Significance of serpentinization of wedge mantle peridotites beneath Mariana forearc, western Pacific

Keiko Murata1, Hirokazu Maekawa2, Hisayoshi Yokose3, Koshi Yamamoto4, Kantaro Fujioka5, Teruaki Ishii5, Hitoshi Chiba6 and Yutaka Wada7

1 Department of Literature, Kobe Women's University, Kobe 654-8585, Japan, and Graduate School of Science, Osaka Prefecture University, Sakai, Osaka 599-8531, Japan
2 Graduate School of Science, Osaka Prefecture University, Sakai, Osaka 599-8531, Japan
3 Graduate School of Science and Technology, Kumamoto University, Kurokami 2, Kumamoto 860-8555, Japan
4 Graduate School of Environmental Studies, Nagoya University, Chikusa-ku, Nagoya 464-8601, Japan
5 Japan Agency for Marine-Earth Science and Technology, Natsushima-cho, Yokosuka 237-0061, Japan
6 Department of Earth Sciences, Faculty of Science, Okayama University, Tsushima-Naka 3, Okayama 700-8530, Japan
7 Department of Earth Sciences, Nara University of Education, Takabatake-cho, Nara 630-8528, Japan

In the Mariana forearc, horst and graben structures are well developed in the outer forearc basement, which is composed of both island arc and oceanic crust-mantle rocks.
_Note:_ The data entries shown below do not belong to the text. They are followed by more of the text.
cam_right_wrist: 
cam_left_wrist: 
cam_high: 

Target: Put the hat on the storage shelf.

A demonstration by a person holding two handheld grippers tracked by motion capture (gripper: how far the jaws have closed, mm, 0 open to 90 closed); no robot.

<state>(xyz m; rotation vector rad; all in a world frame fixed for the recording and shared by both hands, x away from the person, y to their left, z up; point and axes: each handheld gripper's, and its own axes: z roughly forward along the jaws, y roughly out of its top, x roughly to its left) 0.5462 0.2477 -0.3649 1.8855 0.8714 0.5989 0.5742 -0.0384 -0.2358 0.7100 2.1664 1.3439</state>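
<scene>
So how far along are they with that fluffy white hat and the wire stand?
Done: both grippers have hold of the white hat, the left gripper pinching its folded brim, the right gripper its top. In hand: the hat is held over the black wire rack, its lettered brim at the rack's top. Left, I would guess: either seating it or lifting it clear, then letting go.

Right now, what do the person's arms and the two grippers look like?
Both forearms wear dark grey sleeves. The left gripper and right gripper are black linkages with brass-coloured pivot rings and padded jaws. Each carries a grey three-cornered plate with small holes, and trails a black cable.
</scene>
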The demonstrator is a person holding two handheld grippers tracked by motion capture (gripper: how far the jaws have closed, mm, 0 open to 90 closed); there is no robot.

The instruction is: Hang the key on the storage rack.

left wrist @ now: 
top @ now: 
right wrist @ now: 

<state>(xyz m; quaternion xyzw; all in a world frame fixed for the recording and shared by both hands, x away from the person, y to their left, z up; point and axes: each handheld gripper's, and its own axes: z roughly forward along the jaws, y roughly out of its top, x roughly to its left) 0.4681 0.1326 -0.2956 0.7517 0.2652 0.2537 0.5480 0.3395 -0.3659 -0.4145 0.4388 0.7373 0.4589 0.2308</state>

A zone of dome-shaped diapiric seamounts, which are composed mainly of serpentinized peridotites, formed on the basement in the outer forearc regions. Serpentine minerals in peridotites from both diapiric seamounts and basement are mostly chrysotile and/or lizardite. Antigorite, however, is rarely found in peridotites recovered from Conical, Big Blue, Celestial, and South Chamorro Seamounts. Antigorite-bearing peridotites always contain secondary iron-rich olivine and metamorphic clinopyroxene, and antigorite seems to coexist stably with them. Iron-rich secondary olivine (Fo86–90) occurs as overgrowth on the rim or along the cleavage traces of primary olivine (Fo90–92). The assemblage shows high-temperature conditions of serpentinization at ~450–550 °C, whereas chrysotile- and/or lizardite-bearing assemblages occur at ~200–300 °C. In antigorite-bearing samples, chrysotile and/or lizardite veins both predating and postdating antigorite formation are recognized. This may reflect a complex process of tectonic cycling of shallow mantle wedge serpentinized peridotites to depth and then back again to the surface.